Death of pro-life hero mourned across Canada

Fr. Alphonse de Valk died at age 88 on April 16 at Toronto’s Scarborough General Hospital. (File photo Canadian Catholic News)

Fr. Alphonse de Valk, CSB, died in Ontario on April 16 after a lifetime of speaking out against abortion as a modern day evil in Canada

By Bryan Dryden, Canadian Catholic News

[Ottawa – CCN]  – Canada’s pro-life movement and the Catholic Church has lost one of its most prominent and respected voices that was never shy to speak out against the culture of death in modern society.

The death of a “passionate defender of life” is being mourned across the country since the news that Fr. Alphonse de Valk, CSB, died at age 88 on April 16 at Scarborough General Hospital in Ontario.

“He put faith into action,” Campaign Life Coalition president Jeff Gunnarson told the Canadian Catholic News.

“He exemplified what we all look for in a priest,” Gunnarson said. “He was always there to support and write about the pro-life cause and warn about the culture of death. He was the poster boy for faith in action.”

De Valk, founder and former editor of the Interim and Catholic Insight magazines, had a long association with the Campaign Life Coalition, Canada’s most prominent pro-life organization, and also helped form the Catholic Civil Rights League (CCRL) in 1985.

The current president of the CCRL, Toronto-based lawyer Phil Horgan, said he was “blessed to know” Fr. de Valk.

“The League was pleased to honour him with our Exner Award in 2013, the year that section 13 of the Canadian Human Rights Act was repealed. I had acted as his counsel in defending him and Catholic Insight against charges of ‘hate speech’ under that provision of the CHRA, which he successfully opposed,” Horgan said.

The CCRL’s Exner Award honours people for their devotion to Catholic principles in public life.

“Fr. de Valk was a passionate defender of life, and of free speech, and stood for a robust understanding of freedom of conscience and religion,” Horgan added.

In a previous profile published in the Interim, de Valk talked about his love of serving the Lord. “Being a priest is a tremendous vocation. It allows you to do so many things for people but always to live on the highest possible level of ideals,” he said. “It certainly means serving the Lord in the world and for me the intellectual apostolate of teaching, growing in study and doing the will of God. To be a priest is to preside at the liturgy, to teach the faith and to do everything that Christ did as a Priest.”

It was that devotion to his calling and his steadfast opposition to the culture of death that abortion is but one example, that made him a hero to pro-life Canadians, the CLC’s Gunnarson said. “He was a great Catholic priest who was always committed and dedicated to his calling and that was reflected in his furtherance of the pro-life and pro-family cause,” Gunnarson said.

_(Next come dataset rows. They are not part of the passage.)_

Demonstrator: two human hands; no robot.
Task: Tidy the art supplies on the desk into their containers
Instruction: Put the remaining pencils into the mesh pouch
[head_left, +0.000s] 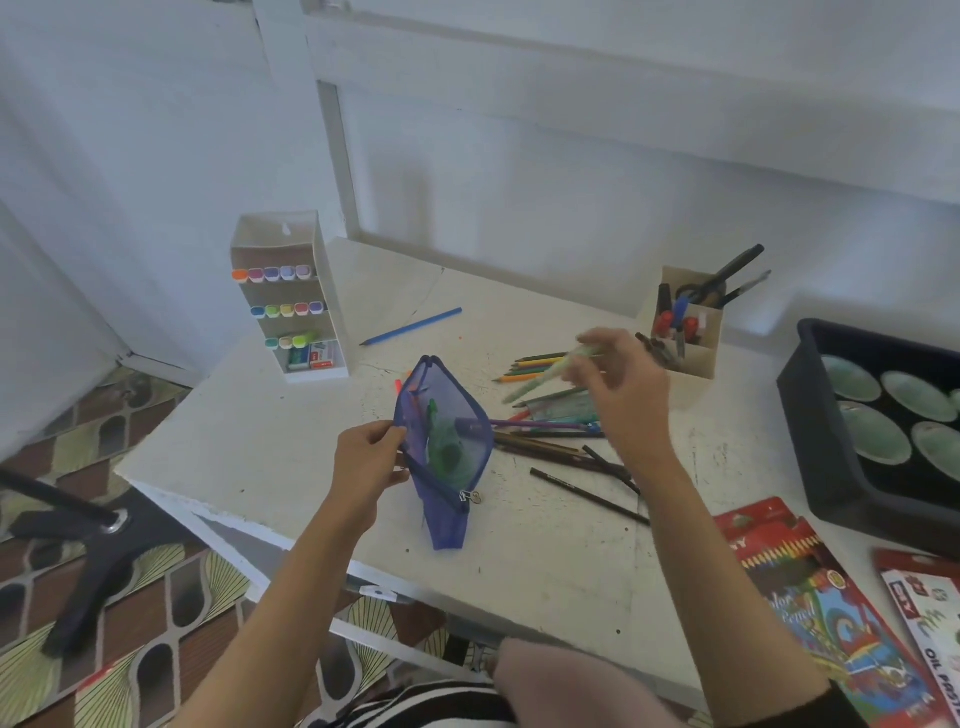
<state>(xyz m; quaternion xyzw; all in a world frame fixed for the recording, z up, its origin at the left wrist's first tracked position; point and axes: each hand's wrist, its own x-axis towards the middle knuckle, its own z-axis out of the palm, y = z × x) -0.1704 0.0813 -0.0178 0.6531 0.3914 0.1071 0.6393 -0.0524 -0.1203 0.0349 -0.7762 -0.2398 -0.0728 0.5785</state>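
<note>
"Nearest the desk's front edge, why does the left hand (371, 457) hold the blue mesh pouch (447, 457) that way?"

"Thumb and fingers pinch one lip of the zip opening, so the pouch stands on end with its mouth gaping towards the other hand. I judge that leaves a clear slot for dropping things in. Green and orange items already show through the mesh."

"And the right hand (621, 395)?"

"It hovers just beyond the pouch and to its right, above the desk (270, 431), with fingers curled round a pale green pen (550, 376). The pen is blurred. Its lower end points down-left towards the pouch mouth, near it but not inside."

"What lies beneath?"

"Dark pencils (571, 457) sprawl right beside the pouch, and a purple pen (540, 425) seems to touch its side. Further back there is a fan of coloured pencils (530, 366), then a lone blue pencil (413, 326)."

"And the containers at the back?"

"A white marker rack (326, 280) stands far left and a cardboard pen holder (696, 364) far right, well apart. With so much loose, I'd say the tidying is about midway."
</note>
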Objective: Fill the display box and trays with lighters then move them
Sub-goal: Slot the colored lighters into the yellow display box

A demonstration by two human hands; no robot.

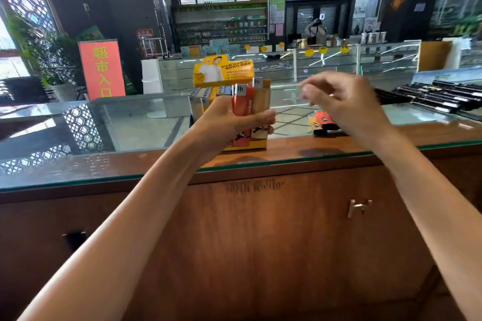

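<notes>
A: Looking for the lighters [246,101]; spotted anywhere?

B: Clamped upright in the left hand [229,120], thumb curled across the front, fingers wrapped behind; held just in front of the yellow display box [223,73], above the glass counter [130,164]; metal caps up, orange and tan bodies side by side.

A: And over at the right hand [344,101]?

B: Raised beside the bundle, apart from it; smeared by blur; fingers half bent, thumb near the forefinger; impossible to tell whether pinching anything or bare.

A: Any more stock about?

B: A few loose lighters [324,122] lying flat on the glass below that hand; dark trays [443,96] further right, too small to read the contents.

A: Handling?

B: Light, stiff, smooth plastic by the look; likely to slide against each other in a bundle, so worth squeezing across the flat faces at mid-body, never by the caps; probably best drawn out one at a time with a pinch on the narrow sides just under the metal hood, then dropped base-first into a slot; hardly fragile, though apt to skitter on glass if spilled.
</notes>
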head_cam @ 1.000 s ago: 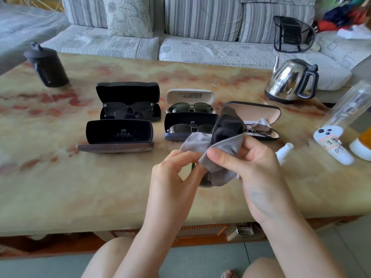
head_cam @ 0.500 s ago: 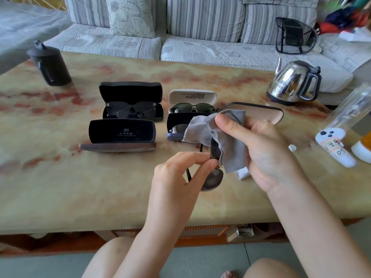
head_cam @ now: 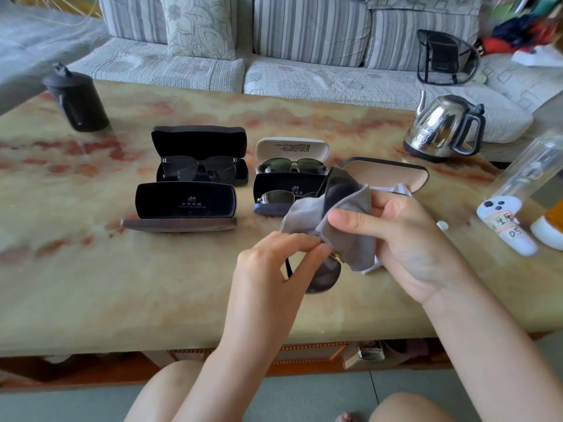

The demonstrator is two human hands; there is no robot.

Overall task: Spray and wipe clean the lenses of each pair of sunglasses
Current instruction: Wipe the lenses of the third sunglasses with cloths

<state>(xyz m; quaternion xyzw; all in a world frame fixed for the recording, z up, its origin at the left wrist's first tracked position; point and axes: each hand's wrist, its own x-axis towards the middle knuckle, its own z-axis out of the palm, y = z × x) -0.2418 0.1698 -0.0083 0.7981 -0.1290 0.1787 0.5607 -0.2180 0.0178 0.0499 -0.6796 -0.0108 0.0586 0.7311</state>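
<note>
Above the marbled stone bench point(head_cam: 122, 284), a left hand point(head_cam: 274, 263) pinches dark-lensed thin-framed sunglasses point(head_cam: 324, 277) by the frame while the right hand point(head_cam: 405, 245) clamps its fingers on a grey microfibre cloth point(head_cam: 344, 220) folded round the upper lens; too hard a rub could twist the frame or wrench it loose.

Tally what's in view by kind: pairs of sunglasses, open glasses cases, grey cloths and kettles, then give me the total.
Sunglasses: 4
Cases: 5
Grey cloth: 1
Kettle: 1
Total: 11
</note>
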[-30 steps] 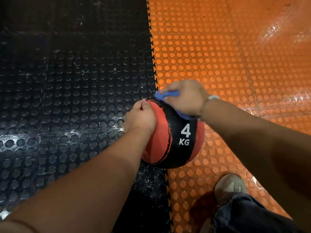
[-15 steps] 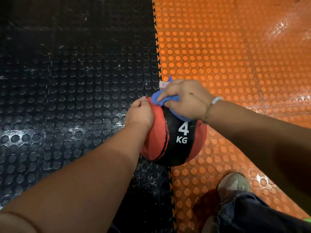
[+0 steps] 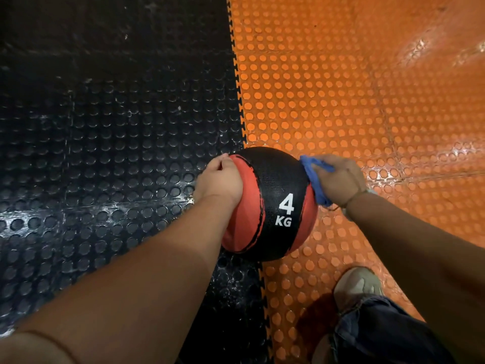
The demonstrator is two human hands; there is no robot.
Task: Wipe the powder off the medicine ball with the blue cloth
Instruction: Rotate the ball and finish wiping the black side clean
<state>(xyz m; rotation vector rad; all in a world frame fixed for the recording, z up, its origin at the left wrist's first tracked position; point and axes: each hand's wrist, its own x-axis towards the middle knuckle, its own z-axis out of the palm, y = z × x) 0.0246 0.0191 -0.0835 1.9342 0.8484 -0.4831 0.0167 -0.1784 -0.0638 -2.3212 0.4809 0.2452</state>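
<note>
Red-and-black rubber medicine ball (image 3: pixel 273 203) marked 4 KG sits on floor, on seam where black studded floor mat (image 3: pixel 105 153) meets orange studded floor mat (image 3: pixel 341 88).

Right hand (image 3: pixel 341 179) at ball's upper right flank, fingers clamped on bunched blue cloth (image 3: pixel 315 186), cloth touching ball.

Left hand (image 3: pixel 219 179) pressed on ball's upper left flank; fingers hidden behind hand, curl cannot tell.

Unwiped top and front of ball lie left of cloth, so next stroke probably goes leftward, toward bracing hand.
</note>
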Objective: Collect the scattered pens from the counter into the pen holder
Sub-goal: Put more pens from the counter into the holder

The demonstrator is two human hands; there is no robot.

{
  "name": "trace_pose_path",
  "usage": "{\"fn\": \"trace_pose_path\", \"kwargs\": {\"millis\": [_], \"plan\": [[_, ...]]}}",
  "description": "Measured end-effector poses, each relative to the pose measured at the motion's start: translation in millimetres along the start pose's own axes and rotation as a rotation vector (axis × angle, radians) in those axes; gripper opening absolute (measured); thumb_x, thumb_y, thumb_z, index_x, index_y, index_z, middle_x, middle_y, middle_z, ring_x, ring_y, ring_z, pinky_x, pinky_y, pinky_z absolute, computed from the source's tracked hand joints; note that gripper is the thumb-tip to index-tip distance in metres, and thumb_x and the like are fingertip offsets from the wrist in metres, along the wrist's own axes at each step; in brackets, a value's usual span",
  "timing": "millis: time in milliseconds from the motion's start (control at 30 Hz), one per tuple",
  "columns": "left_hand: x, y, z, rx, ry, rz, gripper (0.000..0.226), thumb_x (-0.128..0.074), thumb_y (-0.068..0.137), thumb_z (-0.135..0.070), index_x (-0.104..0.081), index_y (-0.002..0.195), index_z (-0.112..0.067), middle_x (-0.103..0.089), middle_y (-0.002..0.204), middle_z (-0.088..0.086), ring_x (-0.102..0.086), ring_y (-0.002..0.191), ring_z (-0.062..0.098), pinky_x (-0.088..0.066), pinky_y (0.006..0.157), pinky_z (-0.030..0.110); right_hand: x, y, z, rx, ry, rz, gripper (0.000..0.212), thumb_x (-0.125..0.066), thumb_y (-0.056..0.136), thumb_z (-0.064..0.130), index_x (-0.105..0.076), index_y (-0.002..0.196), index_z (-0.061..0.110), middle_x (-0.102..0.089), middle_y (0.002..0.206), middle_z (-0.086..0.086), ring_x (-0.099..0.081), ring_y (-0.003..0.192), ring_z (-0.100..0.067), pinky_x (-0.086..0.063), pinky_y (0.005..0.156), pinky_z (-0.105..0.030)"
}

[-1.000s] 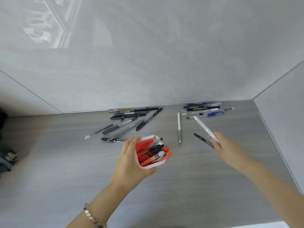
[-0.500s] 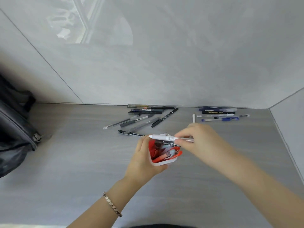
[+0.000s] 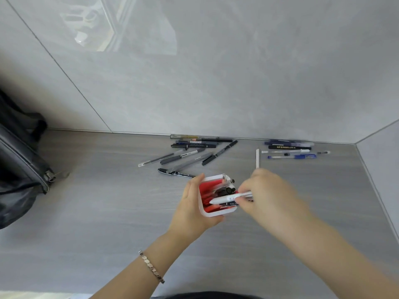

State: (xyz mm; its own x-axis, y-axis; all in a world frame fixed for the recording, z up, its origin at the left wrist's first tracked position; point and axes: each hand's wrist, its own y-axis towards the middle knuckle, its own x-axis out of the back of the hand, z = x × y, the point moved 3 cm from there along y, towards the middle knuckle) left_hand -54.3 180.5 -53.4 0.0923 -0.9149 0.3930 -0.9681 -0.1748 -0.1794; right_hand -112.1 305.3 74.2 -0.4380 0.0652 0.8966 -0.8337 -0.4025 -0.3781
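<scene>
My left hand grips a white pen holder with a red inside, tilted toward me above the counter; several red and black pens sit in it. My right hand holds a white pen and a black pen, their tips over the holder's mouth. Several dark pens lie scattered near the back wall. A white pen lies alone just beyond my right hand. Several blue, black and clear pens lie in the back right corner.
A black bag stands on the grey counter at the left. Grey walls close the counter at the back and right. A bracelet is on my left wrist.
My right hand picked up the white and black pens at the right, carried them to the holder and lowered their tips into its mouth. The view swung left, showing the bag.
</scene>
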Motion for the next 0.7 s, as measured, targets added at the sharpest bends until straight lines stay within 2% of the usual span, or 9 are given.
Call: {"fn": "trace_pose_path", "kwargs": {"millis": [67, 167, 267, 333, 400, 500, 567, 633, 700], "plan": [[0.8, 0.4, -1.2, -0.004, 0.001, 0.001, 0.096, -0.086, 0.055, -0.012, -0.028, 0.131, -0.021, -0.031, 0.111, -0.030, -0.033, 0.098, -0.035, -0.029, 0.075, -0.012, -17.3, 8.1, 12.1, 0.041, -0.011, 0.025, 0.013, -0.047, 0.090, 0.014, -0.059, 0.090, 0.009, -0.035, 0.093, -0.003, -0.056, 0.094, -0.030, -0.040, 0.068, -0.033], [1.1, 0.4, -0.2, -0.001, -0.018, 0.005, 0.096, -0.086, 0.054, -0.013, -0.029, 0.131, -0.016, -0.034, 0.112, -0.026, -0.034, 0.097, -0.035, -0.030, 0.075, -0.011, -37.5, 17.3, 29.8, 0.047, 0.175, -0.004, 0.016, -0.040, 0.089, 0.005, -0.051, 0.101, 0.006, -0.035, 0.096, -0.006, -0.043, 0.087, -0.025, -0.030, 0.065, -0.031], [0.3, 1.8, 0.4, -0.004, 0.015, 0.002, 0.093, -0.084, 0.054, -0.024, -0.033, 0.132, -0.015, -0.042, 0.122, -0.013, -0.036, 0.112, -0.019, -0.032, 0.085, -0.006, -49.6, 23.8, 38.5, 0.191, 0.255, -0.077, 0.026, -0.041, 0.092, 0.011, -0.053, 0.115, 0.007, -0.050, 0.110, -0.009, -0.045, 0.098, -0.023, -0.026, 0.075, -0.023], [-0.1, 2.9, 2.0, 0.001, 0.022, 0.006, 0.092, -0.083, 0.052, -0.027, -0.035, 0.129, -0.012, -0.044, 0.119, -0.008, -0.044, 0.111, -0.004, -0.038, 0.088, 0.002, -50.8, 24.3, 31.3, 0.221, 0.357, -0.187, 0.025, -0.053, 0.089, 0.016, -0.060, 0.113, 0.013, -0.058, 0.104, -0.004, -0.050, 0.102, -0.017, -0.031, 0.076, -0.016], [1.2, 3.3, 3.0, 0.013, 0.021, 0.005, 0.094, -0.086, 0.053, -0.021, -0.033, 0.130, -0.014, -0.041, 0.117, -0.011, -0.046, 0.107, -0.001, -0.035, 0.082, -0.004, -50.3, 22.9, 18.0, 0.131, 0.561, -0.295, 0.022, -0.065, 0.081, 0.014, -0.068, 0.103, 0.019, -0.057, 0.091, 0.004, -0.053, 0.090, -0.008, -0.037, 0.074, -0.007], [2.5, 2.6, 4.0, 0.008, 0.009, 0.009, 0.099, -0.087, 0.054, -0.015, -0.028, 0.133, -0.018, -0.036, 0.115, -0.017, -0.043, 0.104, -0.015, -0.027, 0.077, -0.011, -53.9, 17.6, -3.5, 0.036, 0.877, -0.449, 0.020, -0.070, 0.078, 0.012, -0.069, 0.088, 0.029, -0.061, 0.091, 0.007, -0.062, 0.088, -0.004, -0.042, 0.079, -0.003], [2.0, 2.4, 4.8, 0.021, 0.007, 0.015, 0.097, -0.086, 0.054, -0.014, -0.029, 0.133, -0.019, -0.035, 0.112, -0.023, -0.040, 0.101, -0.022, -0.025, 0.076, -0.013, -51.6, 15.3, -11.2, 0.012, 1.063, -0.523, 0.024, -0.063, 0.084, 0.012, -0.064, 0.088, 0.035, -0.067, 0.091, 0.008, -0.063, 0.090, 0.003, -0.044, 0.081, -0.005], [1.4, 2.3, 4.5, 0.022, 0.016, 0.015, 0.096, -0.086, 0.054, -0.015, -0.029, 0.132, -0.021, -0.034, 0.111, -0.027, -0.042, 0.100, -0.013, -0.026, 0.075, -0.013, -48.5, 19.7, -14.3, -0.012, 1.353, -0.532, 0.026, -0.049, 0.093, 0.007, -0.061, 0.090, 0.030, -0.065, 0.084, 0.009, -0.064, 0.080, 0.006, -0.048, 0.075, -0.007], [1.6, 2.6, 4.0, 0.031, 0.027, 0.016, 0.097, -0.087, 0.054, -0.017, -0.029, 0.132, -0.023, -0.036, 0.115, -0.020, -0.041, 0.103, -0.006, -0.028, 0.075, -0.012, -45.6, 29.0, -14.6, -0.057, 1.683, -0.513, 0.031, -0.036, 0.097, 0.005, -0.060, 0.091, 0.024, -0.056, 0.074, 0.008, -0.061, 0.064, 0.000, -0.050, 0.065, -0.013]]}}
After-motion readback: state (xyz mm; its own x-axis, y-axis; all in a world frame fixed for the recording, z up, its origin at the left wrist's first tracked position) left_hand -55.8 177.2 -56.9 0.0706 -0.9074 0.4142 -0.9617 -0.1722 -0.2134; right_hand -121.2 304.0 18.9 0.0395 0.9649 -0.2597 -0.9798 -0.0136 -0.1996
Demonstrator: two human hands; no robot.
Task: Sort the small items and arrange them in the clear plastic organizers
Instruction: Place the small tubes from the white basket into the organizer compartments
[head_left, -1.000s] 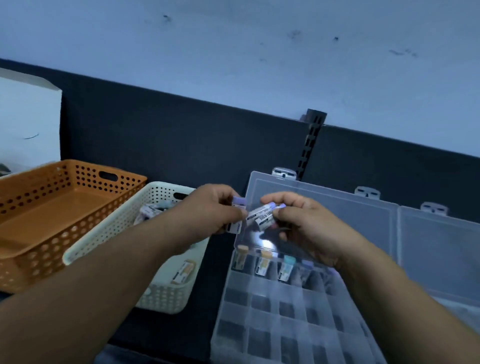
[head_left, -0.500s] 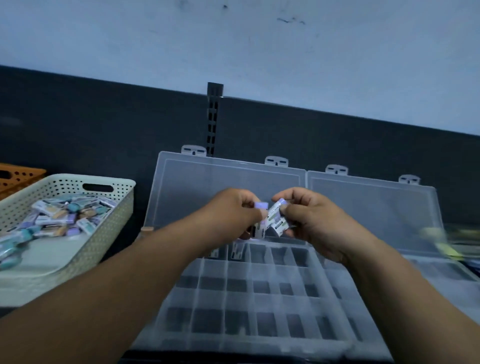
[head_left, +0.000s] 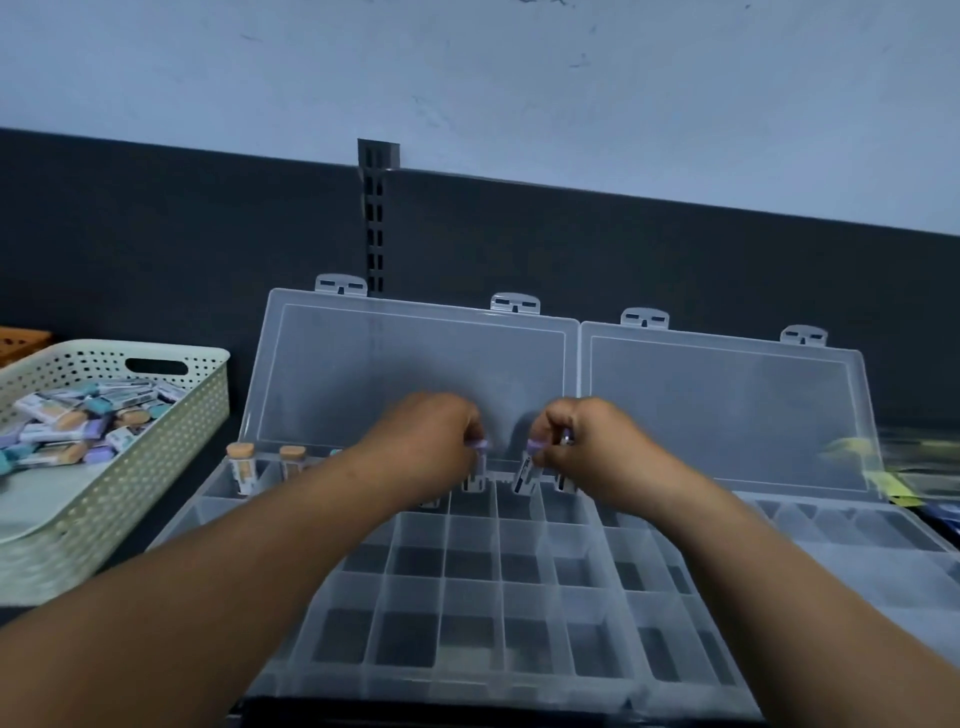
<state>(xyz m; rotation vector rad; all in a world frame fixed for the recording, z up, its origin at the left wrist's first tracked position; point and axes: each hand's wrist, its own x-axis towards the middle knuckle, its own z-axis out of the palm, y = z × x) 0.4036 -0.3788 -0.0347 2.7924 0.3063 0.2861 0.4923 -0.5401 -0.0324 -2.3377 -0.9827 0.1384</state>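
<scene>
**Over the back row of the left organizer, purple caps going in**

Above the rear compartments of the left organizer (head_left: 447, 597), both hands work close together. The left hand (head_left: 434, 441) pinches a purple-capped vial (head_left: 479, 467) by its top, the tube pointing down into a back-row cell. The right hand (head_left: 592, 449) pinches a second purple-capped vial (head_left: 524, 470), tilted slightly, just above the neighbouring cell; it may hold another behind its fingers, but that is too blurred to tell.

The step in hand looks like seating sorted vials upright, one to a cell. Next each tube needs lining up square with its cell, lowering until it rests, then letting go without knocking its neighbour.

Two orange-capped vials (head_left: 242, 467) already stand in the same row at the far left, so most cells remain to be filled. The unsorted pile of vials (head_left: 78, 421) lies in the white basket (head_left: 213, 395) to the left, an orange basket (head_left: 23, 343) beyond it. A second organizer (head_left: 857, 540) sits open on the right. The raised lid (head_left: 415, 364) stands just behind the hands and the thin dividers crowd the fingers, so a tilted tube could catch on a wall
</scene>
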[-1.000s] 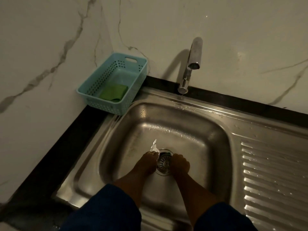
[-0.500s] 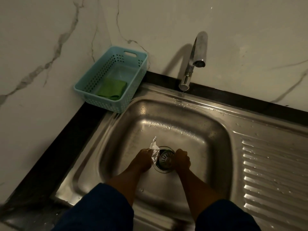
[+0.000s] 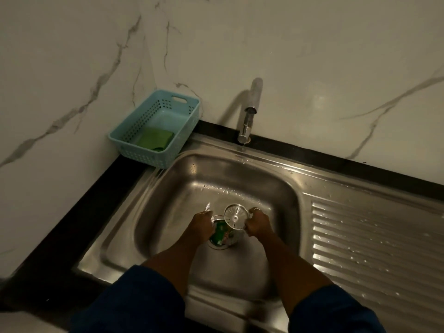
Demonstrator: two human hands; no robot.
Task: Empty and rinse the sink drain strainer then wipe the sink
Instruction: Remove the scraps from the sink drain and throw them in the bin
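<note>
In the steel sink, my right hand grips the edge of the round metal drain strainer and holds it tilted just above the drain, its round face turned up at me. The open drain below it shows green and pale scraps inside. At the drain's left rim, my left hand has its fingers curled and pinches a crumpled foil scrap that sticks up behind them.
A light blue plastic basket with a folded green cloth stands at the sink's back left corner. The chrome tap rises behind the basin with no water running. A ribbed, wet drainboard lies to the right, with marble walls behind and to the left.
My right hand has lifted the strainer out of the drain and tipped it up, which uncovers scraps in the opening. My left hand stays at the drain's left rim with the foil.
</note>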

“He was a man who you could always turn to and always could count on to fight for the pro-life cause,” he said of Fr. de Valk, who in essence acted as the CLC’s in-house chaplain for years.

In fact, he was more than willing to put himself in harm’s way to further the pro-life cause, having been arrested on numerous occasions for protesting at abortion clinics and he even spent a night in jail because of his pro-life activities.

“His witness to the Gospel of Life was always centred on his relationship with Jesus Christ, in his case, through the priesthood,” the CCRL’s Horgan said.

Born on Easter Sunday in 1932 in Rotterdam, Netherlands, Fr. de Valk immigrated to Canada in 1951 and and he eventually joined the Congregation of St. Basil and was ordained as a priest in 1965. Much of his early work within the Church was done as a teacher at St. Thomas More College in Saskatoon and in Edmonton at St. Joseph’s College.

On the CLCs’ Facebook page there are numerous comments praising Fr. de Valk’s work as a pro-life advocate and the impact he had on the pro-life movement in Canada.

Fr. de Valk will be buried at the Basilian plot at Holy Cross Cemetery in Thornhill, On., but a funeral Mass will be held at a later date because of the ongoing COVID-19 pandemic. In lieu of flowers mourners are asked to make contributions to the Basilian Fathers Retirement fund based in Toronto.